With specific reference to health & safety at work, he said:

“And there is another, specific, area of work I can unveil this morning. Changing the mindset within central government is one thing. But we make the rules – we don’t enforce them. There are a range of bodies responsible for inspection: HMRC, the Environment Agency, the Health and Safety Executive, to name a few. And they need to undergo this culture change too. They need to understand that their job is to make your life easier, not harder.

“So there will be a major shake up of business inspection - going through the regulators, asking ‘are they still necessary?’; ‘Should they still exist?’; making sure that, yes, they intervene when necessary, they offer advice and support, but otherwise they let you get on with it.
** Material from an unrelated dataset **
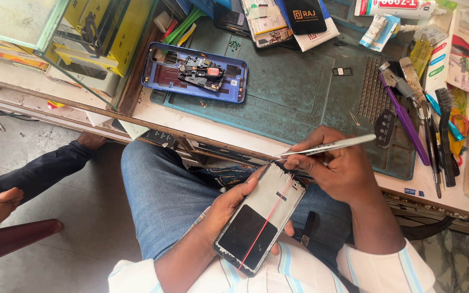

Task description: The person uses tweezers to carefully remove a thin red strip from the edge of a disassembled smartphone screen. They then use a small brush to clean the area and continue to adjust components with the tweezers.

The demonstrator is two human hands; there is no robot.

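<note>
Head view: left hand [229, 209] grips a phone frame [260, 218] over the lap w/ a thin red strip down its middle, right hand [338, 169] pinches tweezers [327, 146] w/ tips at the frame's top edge. Phone looks well stripped already: blue back cover [194, 72] w/ circuit board lies apart on the table [153, 111] mat; reassembly not begun, I'd say.
</note>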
“They will need to respect the Regulators’ Compliance Code, which says regulators must think about and encourage economic growth. And they will have to make sure they aren’t breathing down your necks. Why, for example, should regulators be able to turn up at your door whenever they want and as often as they want? Why can’t we limit the number of inspections to, say, two a year, ensuring these bodies coordinate amongst themselves to stick within that limit?

It is obvious that Clegg seems to be making policy up as he speaks!

Many observers will see the clear connection between bringing in an american style of health and safety regime with that of the move to privatise the NHS, allowing US health companies into the UK. Further, the attacks on employment protection also mirrors the situation in the USA with regard to workers employment rights which are the worst in the western world.

Bearing in mind the fact that the UK has the least favourable employment laws in the whole of the European union, many would be forgiven for thinking that this is just one more step to creating a United Kingdom of America!